Saturday, March 03, 2012
The Dark Corner
Ed here: These are two paragraphs from a review of the film The Dark Corner from Noir of The Week. I think these are interesting takes on early noir.
The first thing that struck me about this film is how so often in films from this era the boss and the secretary are inevitably linked romantically. It’s as though a man hires a secretary just to woo her and a woman seeks out a job in order to be wooed. It’s takes the concept of work romance to a whole other level. The Maltese Falcon remake Satan Meets a Lady (1936) comes to mind, with lusty Warren William drooling over his new secretary who has expectations of him but is dismayed to find he’s got a roving eye. It’s assumed that the secretary role is a temporary one; a sort of springboard into wifedom. The paint on the door isn’t dry yet and Bradford already starts the courtship process by taking her out to a penny arcade and she begins the seduction by not so coyly having him check out her gams when she complains about her stockings. Arranged or not, the chemistry is there. When they kiss, he is rough and she gives in. The kiss is passionate, a mixture of pleasure and pain. She leaves possibly with a bruise on her arm but inevitably with butterflies in her stomach.

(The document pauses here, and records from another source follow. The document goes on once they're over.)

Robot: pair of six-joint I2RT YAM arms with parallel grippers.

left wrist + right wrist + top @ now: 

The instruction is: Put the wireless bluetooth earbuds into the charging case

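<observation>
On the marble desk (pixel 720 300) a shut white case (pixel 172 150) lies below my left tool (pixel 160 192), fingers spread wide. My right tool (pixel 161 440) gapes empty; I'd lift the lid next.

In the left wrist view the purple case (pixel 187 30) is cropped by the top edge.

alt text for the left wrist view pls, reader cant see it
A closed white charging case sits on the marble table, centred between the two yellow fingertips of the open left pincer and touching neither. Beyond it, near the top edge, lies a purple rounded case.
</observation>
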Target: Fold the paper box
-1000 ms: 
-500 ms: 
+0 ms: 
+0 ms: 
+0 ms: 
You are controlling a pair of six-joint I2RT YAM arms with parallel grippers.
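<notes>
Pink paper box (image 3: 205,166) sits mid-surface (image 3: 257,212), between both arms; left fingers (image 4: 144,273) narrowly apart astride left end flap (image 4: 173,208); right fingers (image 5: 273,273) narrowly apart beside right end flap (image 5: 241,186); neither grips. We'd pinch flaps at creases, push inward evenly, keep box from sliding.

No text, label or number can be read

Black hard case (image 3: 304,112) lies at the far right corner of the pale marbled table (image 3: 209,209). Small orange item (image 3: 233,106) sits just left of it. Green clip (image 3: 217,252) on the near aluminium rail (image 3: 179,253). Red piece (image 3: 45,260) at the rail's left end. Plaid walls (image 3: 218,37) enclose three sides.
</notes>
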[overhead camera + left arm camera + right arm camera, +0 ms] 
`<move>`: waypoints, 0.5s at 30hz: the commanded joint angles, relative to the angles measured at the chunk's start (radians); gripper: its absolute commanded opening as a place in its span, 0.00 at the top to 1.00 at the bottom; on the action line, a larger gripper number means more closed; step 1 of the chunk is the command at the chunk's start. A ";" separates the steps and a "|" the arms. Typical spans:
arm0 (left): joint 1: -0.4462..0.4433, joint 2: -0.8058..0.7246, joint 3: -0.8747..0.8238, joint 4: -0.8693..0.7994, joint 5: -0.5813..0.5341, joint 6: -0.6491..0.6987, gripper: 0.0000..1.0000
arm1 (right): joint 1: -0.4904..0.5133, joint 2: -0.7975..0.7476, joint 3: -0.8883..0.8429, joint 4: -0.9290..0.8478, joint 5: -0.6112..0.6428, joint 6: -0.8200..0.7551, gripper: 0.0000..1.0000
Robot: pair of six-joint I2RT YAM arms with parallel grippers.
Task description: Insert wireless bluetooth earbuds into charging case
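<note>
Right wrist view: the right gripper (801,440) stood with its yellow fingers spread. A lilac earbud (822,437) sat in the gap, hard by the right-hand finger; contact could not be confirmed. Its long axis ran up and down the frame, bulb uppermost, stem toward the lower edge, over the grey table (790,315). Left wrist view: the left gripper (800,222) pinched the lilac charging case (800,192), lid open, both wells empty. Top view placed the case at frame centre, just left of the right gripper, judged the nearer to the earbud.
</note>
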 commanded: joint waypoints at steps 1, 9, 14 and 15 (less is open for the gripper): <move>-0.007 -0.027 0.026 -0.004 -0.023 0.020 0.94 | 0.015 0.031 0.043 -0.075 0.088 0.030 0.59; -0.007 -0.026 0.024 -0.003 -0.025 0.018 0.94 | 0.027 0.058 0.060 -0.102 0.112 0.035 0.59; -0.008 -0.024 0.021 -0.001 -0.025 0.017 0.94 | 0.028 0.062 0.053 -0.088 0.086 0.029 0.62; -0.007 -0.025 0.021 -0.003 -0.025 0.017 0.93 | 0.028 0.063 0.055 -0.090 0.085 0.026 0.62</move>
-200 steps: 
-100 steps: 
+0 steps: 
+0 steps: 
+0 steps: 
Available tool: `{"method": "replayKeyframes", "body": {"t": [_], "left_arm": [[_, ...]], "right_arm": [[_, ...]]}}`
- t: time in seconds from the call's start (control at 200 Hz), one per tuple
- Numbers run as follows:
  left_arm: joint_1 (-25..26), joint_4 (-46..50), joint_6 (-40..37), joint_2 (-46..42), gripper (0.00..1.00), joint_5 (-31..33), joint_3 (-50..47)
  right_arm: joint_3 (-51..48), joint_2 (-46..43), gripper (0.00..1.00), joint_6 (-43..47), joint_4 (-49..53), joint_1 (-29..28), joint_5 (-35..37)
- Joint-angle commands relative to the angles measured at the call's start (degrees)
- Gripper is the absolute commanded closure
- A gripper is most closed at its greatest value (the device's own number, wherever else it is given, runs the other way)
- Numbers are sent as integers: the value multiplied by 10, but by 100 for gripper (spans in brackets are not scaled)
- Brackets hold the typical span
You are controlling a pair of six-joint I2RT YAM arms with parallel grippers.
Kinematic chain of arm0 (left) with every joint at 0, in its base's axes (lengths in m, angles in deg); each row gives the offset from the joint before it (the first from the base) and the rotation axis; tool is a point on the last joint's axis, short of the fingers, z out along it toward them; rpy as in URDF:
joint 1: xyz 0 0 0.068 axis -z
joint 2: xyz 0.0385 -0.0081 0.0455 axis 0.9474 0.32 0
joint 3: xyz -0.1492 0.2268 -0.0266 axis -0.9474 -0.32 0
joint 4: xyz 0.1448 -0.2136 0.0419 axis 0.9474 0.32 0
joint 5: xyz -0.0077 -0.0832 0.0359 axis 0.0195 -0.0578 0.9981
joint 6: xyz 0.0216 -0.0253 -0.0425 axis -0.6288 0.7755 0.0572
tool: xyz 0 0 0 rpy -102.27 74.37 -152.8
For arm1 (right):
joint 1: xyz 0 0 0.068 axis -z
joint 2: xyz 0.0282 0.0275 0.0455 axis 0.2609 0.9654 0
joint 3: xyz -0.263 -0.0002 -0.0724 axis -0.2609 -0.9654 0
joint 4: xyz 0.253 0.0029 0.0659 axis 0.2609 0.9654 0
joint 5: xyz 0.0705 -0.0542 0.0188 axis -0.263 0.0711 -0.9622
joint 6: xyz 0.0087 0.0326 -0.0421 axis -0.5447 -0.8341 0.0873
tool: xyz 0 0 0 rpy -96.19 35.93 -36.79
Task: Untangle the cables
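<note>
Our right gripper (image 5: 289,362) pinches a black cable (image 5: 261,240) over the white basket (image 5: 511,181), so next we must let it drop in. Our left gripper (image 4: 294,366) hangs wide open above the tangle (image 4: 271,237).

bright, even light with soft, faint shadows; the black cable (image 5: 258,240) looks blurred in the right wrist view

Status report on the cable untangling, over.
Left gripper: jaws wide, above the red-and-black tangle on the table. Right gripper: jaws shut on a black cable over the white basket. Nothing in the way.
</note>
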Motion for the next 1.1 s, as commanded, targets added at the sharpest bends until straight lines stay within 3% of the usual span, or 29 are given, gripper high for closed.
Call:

If there is ever a child character in a film noir, be on the alert! No matter how small a role, that child’s function in the plot is infinitely important. They are the secret holders of crucial information. In The Dark Corner, a young girl with a whistle watches intently as the dirty detective in the white suit makes various phone calls throughout the movie. In her first scene, she is playfully blowing her whistle and the detective is annoyed and threatens her. In her next scene, she knows not to blow the whistle while he’s there and waits until he walks away, all the time listening to the details of his conversation. And in a twist that’s so film noir, she becomes a whisteblower and helps propel the story forward. She is the epitome of innocence which contrasts with the evilness of the dirty detective, making us loathe him even more.